Dear Nancy, thank you for your question. There are 2 types of surgery for retinal detachment: vitrectomy and scleral buckling. Both have their good points and bad points, but in general, scleral buckling is performed more in those with less extensive retinal detachment while vitrectomy is reserved for those with more extensive detachment.

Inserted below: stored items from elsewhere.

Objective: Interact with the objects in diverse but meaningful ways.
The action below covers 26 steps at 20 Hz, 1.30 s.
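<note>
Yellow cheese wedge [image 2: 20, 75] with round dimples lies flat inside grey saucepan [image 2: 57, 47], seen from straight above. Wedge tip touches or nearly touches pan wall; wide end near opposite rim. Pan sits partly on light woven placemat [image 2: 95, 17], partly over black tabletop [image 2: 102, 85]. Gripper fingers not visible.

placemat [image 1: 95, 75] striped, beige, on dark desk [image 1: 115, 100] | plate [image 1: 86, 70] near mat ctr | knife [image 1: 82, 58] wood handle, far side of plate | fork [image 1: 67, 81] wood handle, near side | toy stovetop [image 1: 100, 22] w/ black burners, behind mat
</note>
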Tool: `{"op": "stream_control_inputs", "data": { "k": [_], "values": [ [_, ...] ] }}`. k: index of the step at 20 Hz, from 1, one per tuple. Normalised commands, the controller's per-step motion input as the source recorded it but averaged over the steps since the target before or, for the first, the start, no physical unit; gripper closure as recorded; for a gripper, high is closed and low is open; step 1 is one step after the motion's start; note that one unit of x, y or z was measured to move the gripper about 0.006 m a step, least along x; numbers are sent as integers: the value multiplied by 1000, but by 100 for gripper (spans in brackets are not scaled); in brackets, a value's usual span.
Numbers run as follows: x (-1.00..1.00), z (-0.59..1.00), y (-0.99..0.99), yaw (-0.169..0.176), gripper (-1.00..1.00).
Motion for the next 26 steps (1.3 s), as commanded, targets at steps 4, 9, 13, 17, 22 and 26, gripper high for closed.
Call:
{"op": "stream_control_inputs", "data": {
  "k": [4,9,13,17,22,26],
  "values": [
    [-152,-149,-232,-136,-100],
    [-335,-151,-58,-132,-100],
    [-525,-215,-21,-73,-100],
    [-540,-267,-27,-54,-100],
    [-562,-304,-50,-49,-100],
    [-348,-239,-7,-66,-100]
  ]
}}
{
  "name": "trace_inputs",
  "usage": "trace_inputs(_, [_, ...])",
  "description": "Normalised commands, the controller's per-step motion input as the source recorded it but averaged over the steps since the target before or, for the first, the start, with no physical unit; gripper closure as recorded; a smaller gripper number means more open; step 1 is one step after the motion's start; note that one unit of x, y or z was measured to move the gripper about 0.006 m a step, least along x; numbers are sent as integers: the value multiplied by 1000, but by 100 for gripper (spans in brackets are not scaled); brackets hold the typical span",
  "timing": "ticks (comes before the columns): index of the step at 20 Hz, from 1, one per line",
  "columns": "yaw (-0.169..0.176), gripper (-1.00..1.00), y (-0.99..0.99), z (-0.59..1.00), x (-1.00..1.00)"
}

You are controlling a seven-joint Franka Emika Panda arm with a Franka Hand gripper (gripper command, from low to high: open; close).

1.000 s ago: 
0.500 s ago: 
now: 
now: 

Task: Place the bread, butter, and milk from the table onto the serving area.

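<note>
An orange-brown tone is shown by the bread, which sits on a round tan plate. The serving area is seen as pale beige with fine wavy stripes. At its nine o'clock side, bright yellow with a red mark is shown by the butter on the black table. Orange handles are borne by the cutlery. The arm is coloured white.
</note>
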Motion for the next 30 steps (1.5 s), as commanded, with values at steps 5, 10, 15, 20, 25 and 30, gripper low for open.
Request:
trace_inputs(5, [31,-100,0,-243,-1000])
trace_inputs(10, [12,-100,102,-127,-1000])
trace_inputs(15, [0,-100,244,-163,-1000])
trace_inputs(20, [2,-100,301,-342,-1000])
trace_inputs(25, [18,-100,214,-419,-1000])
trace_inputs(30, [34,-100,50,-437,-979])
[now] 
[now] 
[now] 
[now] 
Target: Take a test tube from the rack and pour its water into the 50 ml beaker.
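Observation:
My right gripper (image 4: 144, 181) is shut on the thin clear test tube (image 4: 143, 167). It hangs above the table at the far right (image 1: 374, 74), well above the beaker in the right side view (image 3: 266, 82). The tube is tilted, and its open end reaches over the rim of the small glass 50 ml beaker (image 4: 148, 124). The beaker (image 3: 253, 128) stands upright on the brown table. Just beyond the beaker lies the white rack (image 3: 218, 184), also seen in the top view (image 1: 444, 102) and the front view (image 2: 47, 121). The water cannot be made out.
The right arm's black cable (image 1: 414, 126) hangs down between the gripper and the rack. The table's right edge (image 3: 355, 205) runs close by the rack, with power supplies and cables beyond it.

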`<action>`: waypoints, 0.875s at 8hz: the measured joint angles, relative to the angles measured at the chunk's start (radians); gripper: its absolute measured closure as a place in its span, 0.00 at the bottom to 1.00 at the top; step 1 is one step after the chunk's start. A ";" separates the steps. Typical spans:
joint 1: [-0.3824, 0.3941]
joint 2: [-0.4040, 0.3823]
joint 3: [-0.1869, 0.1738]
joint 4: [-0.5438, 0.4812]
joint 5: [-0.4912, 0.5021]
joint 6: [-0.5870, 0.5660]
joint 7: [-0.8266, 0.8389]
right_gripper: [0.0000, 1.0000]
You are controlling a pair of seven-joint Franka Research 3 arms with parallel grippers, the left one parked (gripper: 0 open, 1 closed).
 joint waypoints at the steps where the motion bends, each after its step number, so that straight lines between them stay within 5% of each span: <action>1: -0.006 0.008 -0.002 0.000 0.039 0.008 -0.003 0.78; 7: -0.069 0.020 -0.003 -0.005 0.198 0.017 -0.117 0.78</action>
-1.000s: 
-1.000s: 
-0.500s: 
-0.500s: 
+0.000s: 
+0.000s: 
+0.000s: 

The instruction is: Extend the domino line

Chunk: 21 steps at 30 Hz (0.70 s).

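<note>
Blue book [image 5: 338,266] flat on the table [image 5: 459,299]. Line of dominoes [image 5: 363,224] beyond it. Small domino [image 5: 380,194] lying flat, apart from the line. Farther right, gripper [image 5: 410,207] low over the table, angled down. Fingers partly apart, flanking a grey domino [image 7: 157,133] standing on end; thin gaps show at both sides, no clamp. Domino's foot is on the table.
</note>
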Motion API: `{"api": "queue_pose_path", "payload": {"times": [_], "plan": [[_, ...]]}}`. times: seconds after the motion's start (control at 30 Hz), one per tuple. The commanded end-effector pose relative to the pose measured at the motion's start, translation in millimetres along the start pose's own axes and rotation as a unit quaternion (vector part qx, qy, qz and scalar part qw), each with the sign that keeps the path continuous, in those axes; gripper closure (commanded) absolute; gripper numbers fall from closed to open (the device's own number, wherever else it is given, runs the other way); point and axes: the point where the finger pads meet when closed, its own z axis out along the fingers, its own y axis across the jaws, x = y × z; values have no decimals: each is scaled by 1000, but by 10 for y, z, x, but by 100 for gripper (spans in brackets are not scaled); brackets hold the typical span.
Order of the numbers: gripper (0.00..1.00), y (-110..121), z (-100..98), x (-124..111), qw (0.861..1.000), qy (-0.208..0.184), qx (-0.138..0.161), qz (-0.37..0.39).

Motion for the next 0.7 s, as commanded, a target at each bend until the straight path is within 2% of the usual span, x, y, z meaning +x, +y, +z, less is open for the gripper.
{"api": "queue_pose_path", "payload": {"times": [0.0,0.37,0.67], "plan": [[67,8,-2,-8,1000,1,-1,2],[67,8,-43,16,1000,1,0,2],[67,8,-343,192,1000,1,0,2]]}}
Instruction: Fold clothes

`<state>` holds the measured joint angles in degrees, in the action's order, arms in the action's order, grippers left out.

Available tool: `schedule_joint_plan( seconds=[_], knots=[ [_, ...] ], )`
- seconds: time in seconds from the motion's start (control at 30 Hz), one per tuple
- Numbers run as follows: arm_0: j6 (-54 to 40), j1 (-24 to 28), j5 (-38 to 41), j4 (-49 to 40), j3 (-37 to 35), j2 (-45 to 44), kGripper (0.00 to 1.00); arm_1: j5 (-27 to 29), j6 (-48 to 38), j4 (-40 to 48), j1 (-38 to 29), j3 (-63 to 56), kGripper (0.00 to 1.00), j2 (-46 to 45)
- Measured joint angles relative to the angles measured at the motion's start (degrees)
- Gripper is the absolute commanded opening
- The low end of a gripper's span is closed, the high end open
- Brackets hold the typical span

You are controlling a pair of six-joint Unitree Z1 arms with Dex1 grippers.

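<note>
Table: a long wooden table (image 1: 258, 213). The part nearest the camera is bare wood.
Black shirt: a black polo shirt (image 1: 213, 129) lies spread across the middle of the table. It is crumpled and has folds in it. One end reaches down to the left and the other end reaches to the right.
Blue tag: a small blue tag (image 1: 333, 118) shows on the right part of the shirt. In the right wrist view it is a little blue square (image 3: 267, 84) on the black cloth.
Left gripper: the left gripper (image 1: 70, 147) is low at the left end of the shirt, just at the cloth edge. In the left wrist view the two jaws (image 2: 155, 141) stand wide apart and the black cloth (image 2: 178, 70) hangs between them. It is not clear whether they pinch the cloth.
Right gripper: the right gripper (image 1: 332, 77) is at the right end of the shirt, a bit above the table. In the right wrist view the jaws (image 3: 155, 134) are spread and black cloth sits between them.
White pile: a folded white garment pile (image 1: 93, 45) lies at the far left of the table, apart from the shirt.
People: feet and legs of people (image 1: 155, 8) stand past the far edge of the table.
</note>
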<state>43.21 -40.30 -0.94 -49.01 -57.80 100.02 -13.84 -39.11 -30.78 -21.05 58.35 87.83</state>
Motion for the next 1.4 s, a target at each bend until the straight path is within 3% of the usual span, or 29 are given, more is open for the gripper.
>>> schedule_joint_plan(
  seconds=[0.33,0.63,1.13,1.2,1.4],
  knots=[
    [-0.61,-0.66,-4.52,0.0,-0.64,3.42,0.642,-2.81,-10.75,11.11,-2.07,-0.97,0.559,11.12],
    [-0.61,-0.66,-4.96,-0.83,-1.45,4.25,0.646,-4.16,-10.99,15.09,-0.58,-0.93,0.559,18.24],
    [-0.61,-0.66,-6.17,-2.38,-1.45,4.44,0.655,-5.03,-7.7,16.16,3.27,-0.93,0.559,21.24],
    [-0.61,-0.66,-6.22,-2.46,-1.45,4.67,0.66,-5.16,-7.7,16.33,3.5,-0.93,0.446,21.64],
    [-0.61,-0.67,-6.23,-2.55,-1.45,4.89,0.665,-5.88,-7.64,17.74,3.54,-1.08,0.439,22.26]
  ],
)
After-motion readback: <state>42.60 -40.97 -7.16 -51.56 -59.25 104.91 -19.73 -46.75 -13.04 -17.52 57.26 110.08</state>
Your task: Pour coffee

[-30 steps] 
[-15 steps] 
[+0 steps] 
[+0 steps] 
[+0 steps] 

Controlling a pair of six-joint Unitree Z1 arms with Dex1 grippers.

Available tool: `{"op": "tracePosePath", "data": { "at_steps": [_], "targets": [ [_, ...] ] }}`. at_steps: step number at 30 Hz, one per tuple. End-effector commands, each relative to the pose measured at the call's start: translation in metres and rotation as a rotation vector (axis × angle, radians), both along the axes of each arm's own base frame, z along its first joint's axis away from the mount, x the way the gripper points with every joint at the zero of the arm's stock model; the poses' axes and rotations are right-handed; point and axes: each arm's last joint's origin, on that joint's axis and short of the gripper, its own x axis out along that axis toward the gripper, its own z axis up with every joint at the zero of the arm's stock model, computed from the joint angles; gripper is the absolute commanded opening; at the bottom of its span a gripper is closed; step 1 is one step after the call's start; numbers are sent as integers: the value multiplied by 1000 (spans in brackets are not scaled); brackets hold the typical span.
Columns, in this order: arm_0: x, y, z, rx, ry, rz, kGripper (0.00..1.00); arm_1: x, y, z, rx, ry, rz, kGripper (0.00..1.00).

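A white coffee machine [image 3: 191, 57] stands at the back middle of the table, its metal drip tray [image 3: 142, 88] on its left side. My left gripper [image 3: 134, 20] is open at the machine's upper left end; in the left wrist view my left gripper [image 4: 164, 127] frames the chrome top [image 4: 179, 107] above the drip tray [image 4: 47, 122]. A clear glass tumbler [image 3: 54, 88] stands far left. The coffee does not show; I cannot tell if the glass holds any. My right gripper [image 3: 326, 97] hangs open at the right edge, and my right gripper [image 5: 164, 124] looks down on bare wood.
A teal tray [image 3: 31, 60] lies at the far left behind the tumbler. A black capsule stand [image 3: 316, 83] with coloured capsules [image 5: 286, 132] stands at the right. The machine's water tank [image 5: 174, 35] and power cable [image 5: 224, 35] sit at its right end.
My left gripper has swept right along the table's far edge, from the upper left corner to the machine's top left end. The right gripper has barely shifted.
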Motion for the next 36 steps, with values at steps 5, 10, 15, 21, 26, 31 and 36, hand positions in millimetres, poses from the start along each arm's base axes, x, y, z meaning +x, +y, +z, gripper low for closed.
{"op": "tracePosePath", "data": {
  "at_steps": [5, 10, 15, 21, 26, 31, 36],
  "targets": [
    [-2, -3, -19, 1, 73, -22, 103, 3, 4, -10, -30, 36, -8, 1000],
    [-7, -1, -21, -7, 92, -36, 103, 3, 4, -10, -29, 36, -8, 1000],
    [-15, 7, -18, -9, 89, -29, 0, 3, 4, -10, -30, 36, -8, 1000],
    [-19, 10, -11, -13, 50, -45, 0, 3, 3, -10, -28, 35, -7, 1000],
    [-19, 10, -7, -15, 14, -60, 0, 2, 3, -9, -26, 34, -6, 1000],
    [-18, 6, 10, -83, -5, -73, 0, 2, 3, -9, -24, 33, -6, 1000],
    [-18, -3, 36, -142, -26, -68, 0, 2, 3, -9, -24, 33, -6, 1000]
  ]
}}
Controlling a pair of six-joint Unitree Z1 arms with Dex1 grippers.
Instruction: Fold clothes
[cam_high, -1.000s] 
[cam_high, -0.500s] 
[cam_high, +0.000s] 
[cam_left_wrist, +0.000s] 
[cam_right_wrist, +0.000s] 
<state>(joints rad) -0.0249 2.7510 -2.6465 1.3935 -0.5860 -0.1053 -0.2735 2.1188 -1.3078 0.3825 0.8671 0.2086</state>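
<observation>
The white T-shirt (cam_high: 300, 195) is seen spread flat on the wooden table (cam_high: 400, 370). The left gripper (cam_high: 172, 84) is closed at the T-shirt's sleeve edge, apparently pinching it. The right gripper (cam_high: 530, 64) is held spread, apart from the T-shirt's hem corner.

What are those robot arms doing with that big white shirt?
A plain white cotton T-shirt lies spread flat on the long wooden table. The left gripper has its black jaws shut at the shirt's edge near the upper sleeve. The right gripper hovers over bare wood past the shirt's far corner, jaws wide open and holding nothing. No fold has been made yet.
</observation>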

Unfortunately, bleeding during or after surgery can occur with either technique. As the blood clears over the next few months, your vision will also slowly improve. An ultrasound scan can be performed to check if the retina is still detached or not. Alternatively, if you cannot wait a few months for the blood to clear from the eye, an option would be to undergo vitrectomy surgery to physically remove the blood, similar to surgical treatment for diabetic vitreous hemorrhage.
God bless and good luck!
Dee from Raleigh, USA, asks:
On March 27th 2013, I (77 year old female) had right eye cataract surgery. Vision was clear for 4 days following. On the 5th day, vision became cloudy with only shadows in gray. I went to the surgeon, and was sent to the Retina Specialist. I was diagnosed with endophthalmitis and given only a 50:50 chance of retaining vision. Injections of antibiotics and steroid were given into my eye.
After more than two months, my vision started to return and is near after surgery perfect. I do have many thick floaters and was told they will absorb into the body in the long term. Infection was cultured as Staphylococcus. Not knowing how this occurred, whether from my body or the operating room or staff, I was anxious about having the left eye done.
I have decided to do that with many precautions being taken by me and Doctor. I hope the hospital staff will recognize this. It's a big step for me to do this especially after what previously occurred.
Dear Dee, thank you for your question. Endophthalmitis is a rare complication after modern cataract surgery, occurring in less than 1 every 1000 cases. It can be difficult to determine how the infection occurred in the first place for your right eye.
I think if you are having trouble with your left vision as a result of interference from the cataract, then it will be worth going ahead with surgery. No surgery is completely free of risk, but I am sure that your ophthalmologist will take all necessary precautions to prevent any complications (including infection) from occurring.
Disclaimer: Replies to your questions are only general in nature, and in no way are to be considered as replacement for a proper ophthalmology consultation and examination. If you require a more specific evaluation, please consult your ophthalmologist for a full eye examination.